My system looses about 8 seconds every 20 minutes. This is reported
by ntp and verified by comparing 'date' to 'hwclock --show' and a wall
clock.
My system is a x86 Dell laptop with HZ=1024.
I am quite certain that the issue is the System Management Interrupt
(SMI).
While doing latency tests I have observed 18ms delays every 2 seconds.
Like, as they say, clock work. Given that in 18ms with HZ==1024
roughly 18 timer interrupts should occur then 17 of them (I believe)
would be lost. Looking in the kernel sources I could find nothing
that adjusts for this.
Since I have defined HZ to be 1024, I miss lots of timer interrupts.
However, since the the processor spends 18ms at a time in SMM (System
Mangement Mode), then even the stock 10ms timer tick will sometimes
miss a tick. Thus the problem applies to non-hacked kernels also.
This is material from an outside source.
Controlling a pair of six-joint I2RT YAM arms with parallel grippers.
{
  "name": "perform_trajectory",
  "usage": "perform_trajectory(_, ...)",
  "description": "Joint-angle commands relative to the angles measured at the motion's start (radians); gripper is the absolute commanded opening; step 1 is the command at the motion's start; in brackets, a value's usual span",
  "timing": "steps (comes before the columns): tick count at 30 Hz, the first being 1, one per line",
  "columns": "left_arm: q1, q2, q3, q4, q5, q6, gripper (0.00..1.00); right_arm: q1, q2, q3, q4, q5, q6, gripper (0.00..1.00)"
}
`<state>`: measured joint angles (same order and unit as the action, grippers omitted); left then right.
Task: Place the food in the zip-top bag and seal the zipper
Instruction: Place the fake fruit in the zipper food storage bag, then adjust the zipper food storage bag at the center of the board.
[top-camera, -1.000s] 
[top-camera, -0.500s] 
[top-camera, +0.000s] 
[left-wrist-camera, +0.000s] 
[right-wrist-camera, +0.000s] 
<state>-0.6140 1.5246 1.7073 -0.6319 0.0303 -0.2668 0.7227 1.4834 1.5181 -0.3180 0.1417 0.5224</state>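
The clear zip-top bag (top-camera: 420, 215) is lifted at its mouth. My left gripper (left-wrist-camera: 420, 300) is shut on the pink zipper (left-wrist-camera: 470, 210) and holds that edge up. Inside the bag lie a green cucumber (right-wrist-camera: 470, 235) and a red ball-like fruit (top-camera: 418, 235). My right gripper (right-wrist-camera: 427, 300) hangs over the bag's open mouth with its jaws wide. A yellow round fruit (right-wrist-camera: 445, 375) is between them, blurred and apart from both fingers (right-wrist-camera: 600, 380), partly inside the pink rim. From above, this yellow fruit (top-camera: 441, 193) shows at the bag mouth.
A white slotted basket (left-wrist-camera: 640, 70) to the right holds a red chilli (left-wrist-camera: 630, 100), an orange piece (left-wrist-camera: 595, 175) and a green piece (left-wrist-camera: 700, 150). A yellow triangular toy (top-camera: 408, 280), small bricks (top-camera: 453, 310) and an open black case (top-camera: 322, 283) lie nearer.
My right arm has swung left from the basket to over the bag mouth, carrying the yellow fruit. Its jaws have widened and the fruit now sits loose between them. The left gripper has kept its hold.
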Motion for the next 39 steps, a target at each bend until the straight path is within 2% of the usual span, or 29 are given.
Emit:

I don't know that there is a solution for all systems, however, at
least on pentium systems it seems possible to use the TSC to catch
this. However, even if I worked up a patch to do so, do_timer()
always increments jiffies by just 1 count and it isn't clear that its
safe to call it repeatedly to catch up with lost ticks. It also isn't
clear that it would be safe to modify jiffies directly in one of the
arch/i386/kernel/time.c functions.
In general, I'd like to try a solution that looks something like:
tsc_per_jiffie = cpu_khz * 1000 / HZ;
tsc_remainder += last_tsc_low-tsc_low;
jiffies_increment=0;
do {
tsc_remainder -= tsc_per_jiffie;
jiffies_increment++;
} while (tsc_remainder > tsc_per_jiffie);
do_timer(regs, jiffies_increment);
The above was created on the fly and completely untested. It needs
bits like making sure that the arithmetic works properly on overflow
of tsc_low. It also requires a patch to do_timer() and proper
structuring for portability.
One problem I see is that tsc_per_jiffie must be perfect or time will
drift. I think it might work to not carry over the remainder from
cycle to cycle under some conditions (no missed ticks) but I'd have
to think about that the effects of timing jitter on this.
Have attempts to address this problem been made before?
What are the problems with incrementing jiffies by more than 1?
What problems have I missed?
What strategies might be employed to prevent degraded system
performance since this code is in a criticle path?
Have I competely missed something, the kernel already takes care of
this and I have the problem all wrong?
This problem also comes up with IDE access with dma off and I've
seen reports of it when using frame buffers.
Thanks!
Ty
--
Tyson D Sawyer iRobot Corporation
Senior Systems Engineer Military Systems Division
[email protected] Robots for the Real World
603-532-6900 ext 206 http://www.irobot.com
Tyson D Sawyer wrote:
>
> My system looses about 8 seconds every 20 minutes. This is reported
> by ntp and verified by comparing 'date' to 'hwclock --show' and a wall
> clock.
>
> My system is a x86 Dell laptop with HZ=1024.
>
> I am quite certain that the issue is the System Management Interrupt
> (SMI).
>
> While doing latency tests I have observed 18ms delays every 2 seconds.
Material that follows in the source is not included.